Figure 1 depicts an example process 20 in accordance with the principles of the present disclosure. The process 20 starts with step 22 in which optical fibers are secured in a fiber clip and a multi-fiber ferrule is secured in a ferrule clip. The process 20 then proceeds to step 24 where a ferrule boot is installed over the optical fibers at a boot installation station while the optical fibers are held by the fiber clip. The process then proceeds to step 26, at which the optical fibers are stripped at a fiber coating stripping station while the optical fibers are held by the fiber clip. Thereafter, at step 28, the optical fibers are cleaved at a fiber cleaving station while the fibers are held by the fiber clip. The optical fibers can be cleaved at a cleave length measured with respect to a reference feature on the fiber clip. Next, at step 30, the multi -fiber ferrule is installed on the fibers at a ferrule installation station while the optical fibers are held by the fiber clip and the multi- fiber ferrule is held by the ferrule clip.
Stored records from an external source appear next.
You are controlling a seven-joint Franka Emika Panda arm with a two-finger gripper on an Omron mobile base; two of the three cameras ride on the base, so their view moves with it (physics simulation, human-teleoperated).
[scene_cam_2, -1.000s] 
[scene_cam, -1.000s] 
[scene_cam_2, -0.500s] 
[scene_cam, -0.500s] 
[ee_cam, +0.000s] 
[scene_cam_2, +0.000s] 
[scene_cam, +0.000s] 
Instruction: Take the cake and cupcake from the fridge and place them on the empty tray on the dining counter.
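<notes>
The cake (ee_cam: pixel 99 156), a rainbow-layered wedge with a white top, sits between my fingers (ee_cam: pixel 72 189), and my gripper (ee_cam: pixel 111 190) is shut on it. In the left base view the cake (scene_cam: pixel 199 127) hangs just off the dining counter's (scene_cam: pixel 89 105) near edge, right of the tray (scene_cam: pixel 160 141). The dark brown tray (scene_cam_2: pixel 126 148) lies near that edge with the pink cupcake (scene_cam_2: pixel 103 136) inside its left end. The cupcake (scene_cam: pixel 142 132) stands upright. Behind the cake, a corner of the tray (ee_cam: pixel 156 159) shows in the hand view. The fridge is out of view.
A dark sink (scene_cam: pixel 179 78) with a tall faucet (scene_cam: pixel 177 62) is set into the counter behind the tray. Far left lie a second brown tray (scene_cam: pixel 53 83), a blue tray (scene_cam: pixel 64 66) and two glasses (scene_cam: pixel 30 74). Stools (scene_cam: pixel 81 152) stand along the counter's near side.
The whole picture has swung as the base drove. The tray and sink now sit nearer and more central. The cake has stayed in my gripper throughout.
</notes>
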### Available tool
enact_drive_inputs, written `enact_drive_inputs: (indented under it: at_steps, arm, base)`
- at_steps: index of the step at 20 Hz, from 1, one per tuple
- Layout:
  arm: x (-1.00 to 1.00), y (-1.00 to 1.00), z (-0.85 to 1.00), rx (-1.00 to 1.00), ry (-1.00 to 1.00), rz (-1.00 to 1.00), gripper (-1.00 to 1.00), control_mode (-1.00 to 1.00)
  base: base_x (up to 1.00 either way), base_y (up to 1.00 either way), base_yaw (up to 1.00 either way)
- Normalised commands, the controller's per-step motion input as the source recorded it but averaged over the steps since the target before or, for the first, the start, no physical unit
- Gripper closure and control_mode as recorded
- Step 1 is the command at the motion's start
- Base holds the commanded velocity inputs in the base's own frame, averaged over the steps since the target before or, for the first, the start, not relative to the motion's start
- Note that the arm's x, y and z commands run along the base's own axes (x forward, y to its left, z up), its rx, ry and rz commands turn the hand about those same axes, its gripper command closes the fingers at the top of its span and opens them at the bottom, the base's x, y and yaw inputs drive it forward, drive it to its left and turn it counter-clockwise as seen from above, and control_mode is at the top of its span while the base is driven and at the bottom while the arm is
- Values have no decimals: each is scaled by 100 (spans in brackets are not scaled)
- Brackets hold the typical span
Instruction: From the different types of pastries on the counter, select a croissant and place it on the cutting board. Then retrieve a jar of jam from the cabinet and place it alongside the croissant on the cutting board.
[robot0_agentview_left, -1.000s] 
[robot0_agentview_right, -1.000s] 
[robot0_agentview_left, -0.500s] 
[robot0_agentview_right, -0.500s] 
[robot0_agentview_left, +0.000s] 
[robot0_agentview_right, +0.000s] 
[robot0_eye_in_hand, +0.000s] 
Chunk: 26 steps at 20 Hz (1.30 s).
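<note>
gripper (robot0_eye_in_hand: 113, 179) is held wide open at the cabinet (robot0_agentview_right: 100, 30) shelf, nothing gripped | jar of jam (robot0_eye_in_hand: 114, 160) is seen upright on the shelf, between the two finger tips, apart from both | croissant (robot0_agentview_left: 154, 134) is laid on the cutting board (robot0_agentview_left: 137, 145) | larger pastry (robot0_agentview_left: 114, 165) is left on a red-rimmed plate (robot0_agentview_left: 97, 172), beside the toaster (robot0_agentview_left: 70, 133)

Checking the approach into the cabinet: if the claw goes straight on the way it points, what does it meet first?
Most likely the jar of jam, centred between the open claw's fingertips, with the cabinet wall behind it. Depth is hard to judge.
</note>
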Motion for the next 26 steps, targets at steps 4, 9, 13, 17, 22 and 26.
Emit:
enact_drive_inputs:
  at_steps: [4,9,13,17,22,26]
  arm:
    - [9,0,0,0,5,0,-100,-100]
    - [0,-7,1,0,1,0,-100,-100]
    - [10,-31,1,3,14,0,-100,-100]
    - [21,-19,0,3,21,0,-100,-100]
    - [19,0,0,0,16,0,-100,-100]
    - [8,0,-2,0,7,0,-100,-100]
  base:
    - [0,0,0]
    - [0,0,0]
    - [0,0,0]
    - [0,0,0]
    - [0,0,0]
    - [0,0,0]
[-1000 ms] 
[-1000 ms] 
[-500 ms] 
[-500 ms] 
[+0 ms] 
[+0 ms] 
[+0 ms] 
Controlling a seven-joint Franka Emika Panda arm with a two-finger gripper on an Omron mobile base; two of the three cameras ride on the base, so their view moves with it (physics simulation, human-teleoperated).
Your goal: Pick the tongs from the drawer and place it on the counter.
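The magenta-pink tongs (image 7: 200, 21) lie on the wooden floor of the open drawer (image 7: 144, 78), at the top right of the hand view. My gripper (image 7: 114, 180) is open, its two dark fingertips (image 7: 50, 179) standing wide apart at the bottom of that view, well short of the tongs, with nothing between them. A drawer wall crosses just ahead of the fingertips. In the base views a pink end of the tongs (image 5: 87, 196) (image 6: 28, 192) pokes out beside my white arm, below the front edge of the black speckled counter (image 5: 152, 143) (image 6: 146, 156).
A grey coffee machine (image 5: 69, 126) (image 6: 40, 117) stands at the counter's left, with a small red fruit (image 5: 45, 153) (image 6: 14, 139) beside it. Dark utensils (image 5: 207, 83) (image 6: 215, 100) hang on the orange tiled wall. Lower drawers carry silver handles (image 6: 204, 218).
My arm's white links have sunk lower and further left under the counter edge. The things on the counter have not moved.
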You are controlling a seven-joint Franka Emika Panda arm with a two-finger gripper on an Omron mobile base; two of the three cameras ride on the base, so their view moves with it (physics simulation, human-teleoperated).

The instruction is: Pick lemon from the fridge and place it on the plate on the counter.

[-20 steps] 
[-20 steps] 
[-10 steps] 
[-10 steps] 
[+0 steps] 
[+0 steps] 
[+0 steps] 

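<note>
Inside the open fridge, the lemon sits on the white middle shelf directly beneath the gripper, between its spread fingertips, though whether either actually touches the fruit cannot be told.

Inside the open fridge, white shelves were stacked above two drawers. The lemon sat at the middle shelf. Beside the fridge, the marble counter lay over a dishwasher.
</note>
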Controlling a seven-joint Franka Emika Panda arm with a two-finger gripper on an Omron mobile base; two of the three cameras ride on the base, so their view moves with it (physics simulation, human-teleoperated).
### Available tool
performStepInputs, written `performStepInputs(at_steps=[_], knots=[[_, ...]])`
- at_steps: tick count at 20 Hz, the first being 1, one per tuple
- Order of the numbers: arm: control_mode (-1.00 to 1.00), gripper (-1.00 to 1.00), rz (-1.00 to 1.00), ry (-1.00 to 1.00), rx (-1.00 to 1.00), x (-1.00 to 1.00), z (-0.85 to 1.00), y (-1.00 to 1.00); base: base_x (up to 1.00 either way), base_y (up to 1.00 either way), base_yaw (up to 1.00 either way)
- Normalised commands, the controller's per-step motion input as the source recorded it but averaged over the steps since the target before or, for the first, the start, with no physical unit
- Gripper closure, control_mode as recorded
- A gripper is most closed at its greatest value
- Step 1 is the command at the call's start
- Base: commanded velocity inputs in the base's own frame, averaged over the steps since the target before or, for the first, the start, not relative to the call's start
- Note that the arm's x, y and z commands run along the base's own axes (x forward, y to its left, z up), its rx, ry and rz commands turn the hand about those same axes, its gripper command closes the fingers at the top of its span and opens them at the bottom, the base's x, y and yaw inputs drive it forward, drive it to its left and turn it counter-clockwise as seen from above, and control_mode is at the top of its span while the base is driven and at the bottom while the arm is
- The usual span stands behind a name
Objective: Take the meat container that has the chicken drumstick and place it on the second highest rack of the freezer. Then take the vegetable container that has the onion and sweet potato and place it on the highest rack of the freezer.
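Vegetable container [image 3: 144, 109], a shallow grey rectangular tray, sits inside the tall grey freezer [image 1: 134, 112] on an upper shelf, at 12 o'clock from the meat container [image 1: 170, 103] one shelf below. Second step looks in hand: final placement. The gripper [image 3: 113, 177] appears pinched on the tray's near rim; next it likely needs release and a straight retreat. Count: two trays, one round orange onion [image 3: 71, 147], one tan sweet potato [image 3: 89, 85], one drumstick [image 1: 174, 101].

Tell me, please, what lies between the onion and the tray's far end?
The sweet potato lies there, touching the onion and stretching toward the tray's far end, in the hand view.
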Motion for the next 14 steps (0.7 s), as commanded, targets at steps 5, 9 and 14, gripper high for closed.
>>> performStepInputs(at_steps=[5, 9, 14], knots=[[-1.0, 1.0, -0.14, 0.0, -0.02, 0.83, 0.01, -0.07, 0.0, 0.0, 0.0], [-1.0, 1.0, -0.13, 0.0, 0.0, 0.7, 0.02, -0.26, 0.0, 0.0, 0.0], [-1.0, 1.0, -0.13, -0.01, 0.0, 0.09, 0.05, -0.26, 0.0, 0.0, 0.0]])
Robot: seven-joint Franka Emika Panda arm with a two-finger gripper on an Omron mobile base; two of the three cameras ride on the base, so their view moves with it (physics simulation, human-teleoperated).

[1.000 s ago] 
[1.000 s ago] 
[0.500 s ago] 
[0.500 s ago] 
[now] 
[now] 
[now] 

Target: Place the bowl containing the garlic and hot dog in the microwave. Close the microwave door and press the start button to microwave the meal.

Preferably, the fiber clip and the ferrule clip couple together during the insertion process with the coupling between the clips being adapted to maintain a predetermined fiber protrusion distance at an end face of the multi -fiber ferrule. The coupling between the clips allows the clips to be removed from the ferrule installation station as a unit while the coupled clips continue to ensure that the predetermined fiber protrusion distance is maintained. The coupled clips can be used to move the ferrule and the fibers together to subsequent processing stations while maintaining the predetermined fiber protrusion distance. For example, the coupled clips can be used to move the assembled optical fibers and ferrule to a station in which an adhesive material such as epoxy is injected or otherwise introduced into the ferrule to bond the optical fibers in place upon curing of the adhesive. The coupled clips can be used to move the assembled optical fibers and ferrule to a curing station where the adhesive within the ferrule is cured. Thereafter, at step 32, ends of the optical fibers as well as the end of the ferrule can be further processed by techniques such as polishing, laser processing or plasma processing.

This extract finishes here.